3/16 - Used up the last of a generic 3-way RTU (0.146% 2, 4-D) and spot sprayed the front yard targeting broadleaf weeds - mostly oxalis, dayflower, and FL betony.

I've since graduated to a 4-gal backpack sprayer and plan on putting together the DFW wand this year before spraying with it.


----------



## ionicatoms (Mar 8, 2020)

Hope you post some pictures of your wand when you finish it!


----------



## 12620 (Oct 2, 2020)

3/23 - Applied granular 10-10-10 to the front and backyard and 8-0-10 to the side yard at a rate of .25 N.


----------



## 12620 (Oct 2, 2020)

3/31 - Put down a preventative application of GrubEx at 1.5lbs/1000sqft.

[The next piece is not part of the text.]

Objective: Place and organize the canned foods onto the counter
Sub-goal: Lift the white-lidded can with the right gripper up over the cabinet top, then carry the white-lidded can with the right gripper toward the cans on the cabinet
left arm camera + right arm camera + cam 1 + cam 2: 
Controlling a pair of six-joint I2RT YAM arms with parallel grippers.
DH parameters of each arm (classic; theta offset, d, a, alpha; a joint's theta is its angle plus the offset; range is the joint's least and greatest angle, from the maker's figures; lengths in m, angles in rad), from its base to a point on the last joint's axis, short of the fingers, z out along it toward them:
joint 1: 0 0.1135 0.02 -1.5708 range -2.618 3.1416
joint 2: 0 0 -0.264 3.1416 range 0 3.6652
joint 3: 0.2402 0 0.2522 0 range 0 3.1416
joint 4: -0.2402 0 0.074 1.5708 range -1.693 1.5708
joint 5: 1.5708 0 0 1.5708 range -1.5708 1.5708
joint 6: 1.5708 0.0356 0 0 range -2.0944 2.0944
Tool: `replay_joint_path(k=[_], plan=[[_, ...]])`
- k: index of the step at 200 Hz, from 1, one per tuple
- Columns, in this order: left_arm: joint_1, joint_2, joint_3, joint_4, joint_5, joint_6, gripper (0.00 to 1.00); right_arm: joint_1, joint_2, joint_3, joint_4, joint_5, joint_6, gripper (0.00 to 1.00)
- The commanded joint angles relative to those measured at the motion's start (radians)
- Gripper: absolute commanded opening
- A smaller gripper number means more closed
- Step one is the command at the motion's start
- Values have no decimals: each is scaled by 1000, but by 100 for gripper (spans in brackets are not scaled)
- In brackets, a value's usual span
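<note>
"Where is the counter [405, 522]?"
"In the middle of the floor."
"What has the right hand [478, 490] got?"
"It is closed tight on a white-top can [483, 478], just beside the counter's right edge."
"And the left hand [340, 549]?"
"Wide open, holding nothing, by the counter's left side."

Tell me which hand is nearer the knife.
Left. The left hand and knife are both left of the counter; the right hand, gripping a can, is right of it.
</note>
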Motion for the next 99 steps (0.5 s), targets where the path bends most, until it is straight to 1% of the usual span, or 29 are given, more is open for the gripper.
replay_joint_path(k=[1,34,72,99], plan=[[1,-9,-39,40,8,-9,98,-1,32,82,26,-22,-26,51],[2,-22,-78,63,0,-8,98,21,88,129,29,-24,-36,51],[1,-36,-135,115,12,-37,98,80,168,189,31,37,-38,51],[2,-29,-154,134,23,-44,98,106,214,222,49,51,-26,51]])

Should be getting rain for the next few days to work its way into the soil. Thanks @ionicatoms for the tip on rates.


----------



## ionicatoms (Mar 8, 2020)

Welcome! FYI I derived the rates from Sygenta's Sod Webworm program, which uses liquid Acelepryn (same a.i. as GrubEx).


----------



## 12620 (Oct 2, 2020)

4/7 - Applied granular isoxaben (.38%) to the front yard at a rate of 5lbs/1000sqft. Applied 16-0-8 granular fertilizer to the rear yard at a rate of .5 N/1000sqft.


----------



## 12620 (Oct 2, 2020)

I've been itching for a new lawn toy so the other day I purchased a Fiskars Staysharp Max from Craigslist for $30. It's missing the height adjustment knob and has some wear/rust to it, but that's just considered character for an entry-level reel. I plan on using it exclusively for the backyard to help thicken up and maintain the common Bermuda. On another note, it's been dry and windy here lately and I'm now starting to realize why last year's water bill was so high for the month of April.


----------



## ionicatoms (Mar 8, 2020)

I had one. It was great!

Re: water. OMG. Our local utility decided to charge us wastewater charges for every. single. gallon.

Check this out.


----------



## Katodude (Apr 22, 2021)

Our water utility does the same thing. Really annoying. So about 7 or 8 years ago, I put in a well. Saves me almost $100 per month. At $3500 it was a pretty good ROI. Dont know what they would cost these days.


----------



## Redtwin (Feb 9, 2019)

Ditto on the well. It pays for itself quickly... heck, even getting a second meter for the irrigation would save a lot.


----------



## 12620 (Oct 2, 2020)

Katodude said:


> Our water utility does the same thing. Really annoying. So about 7 or 8 years ago, I put in a well. Saves me almost $100 per month. At $3500 it was a pretty good ROI. Dont know what they would cost these days.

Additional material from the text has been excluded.